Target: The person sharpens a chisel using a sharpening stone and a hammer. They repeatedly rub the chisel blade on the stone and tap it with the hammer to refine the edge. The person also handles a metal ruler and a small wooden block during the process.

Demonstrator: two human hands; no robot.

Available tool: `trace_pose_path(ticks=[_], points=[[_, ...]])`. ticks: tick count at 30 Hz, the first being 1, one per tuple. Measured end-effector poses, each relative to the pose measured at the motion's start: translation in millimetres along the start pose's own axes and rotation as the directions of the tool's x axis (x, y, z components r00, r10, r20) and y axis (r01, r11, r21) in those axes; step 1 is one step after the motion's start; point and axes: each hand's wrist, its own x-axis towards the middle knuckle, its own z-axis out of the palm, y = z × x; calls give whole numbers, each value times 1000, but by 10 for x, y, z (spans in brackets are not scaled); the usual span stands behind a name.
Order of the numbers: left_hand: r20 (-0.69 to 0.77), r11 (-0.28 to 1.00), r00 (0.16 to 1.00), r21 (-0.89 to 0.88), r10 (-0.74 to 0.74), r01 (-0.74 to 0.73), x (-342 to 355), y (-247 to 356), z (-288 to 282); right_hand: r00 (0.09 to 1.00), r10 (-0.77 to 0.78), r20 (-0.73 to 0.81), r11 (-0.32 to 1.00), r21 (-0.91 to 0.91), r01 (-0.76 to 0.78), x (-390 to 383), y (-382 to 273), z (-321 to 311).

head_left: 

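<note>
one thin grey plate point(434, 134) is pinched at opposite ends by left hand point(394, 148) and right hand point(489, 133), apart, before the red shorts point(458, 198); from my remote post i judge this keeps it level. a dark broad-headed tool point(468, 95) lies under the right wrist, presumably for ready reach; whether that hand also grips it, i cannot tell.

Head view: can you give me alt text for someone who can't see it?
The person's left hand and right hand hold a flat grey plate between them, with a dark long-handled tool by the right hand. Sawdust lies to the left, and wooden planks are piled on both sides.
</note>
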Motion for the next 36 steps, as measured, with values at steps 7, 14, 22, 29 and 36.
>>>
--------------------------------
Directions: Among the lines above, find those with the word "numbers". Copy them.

Answer area:
Available tool: `trace_pose_path(ticks=[_], points=[[_, ...]])`. ticks: tick count at 30 Hz, the first being 1, one per tuple. Measured end-effector poses, each relative to the pose measured at the motion's start: translation in millimetres along the start pose's own axes and rotation as the directions of the tool's x axis (x, y, z components r00, r10, r20) and y axis (r01, r11, r21) in those axes; step 1 is one step after the motion's start; point and axes: each hand's wrist, its own x-axis towards the middle knuckle, its own z-axis out of the palm, y = z × x; calls give whole numbers, each value times 1000, but by 10 for x, y, z (spans in brackets are not scaled); the usual span stands behind a name.
Order of the numbers: left_hand: r20 (-0.69 to 0.77), r11 (-0.28 to 1.00), r00 (0.16 to 1.00), r21 (-0.89 to 0.88), r10 (-0.74 to 0.74), r01 (-0.74 to 0.73), x (-342 to 355), y (-247 to 356), z (-288 to 282); right_hand: r00 (0.09 to 1.00), r10 (-0.77 to 0.78), r20 (-0.73 to 0.81), r11 (-0.32 to 1.00), r21 (-0.91 to 0.91), r01 (-0.76 to 0.78), x (-390 to 383), y (-382 to 273), z (-321 to 311).

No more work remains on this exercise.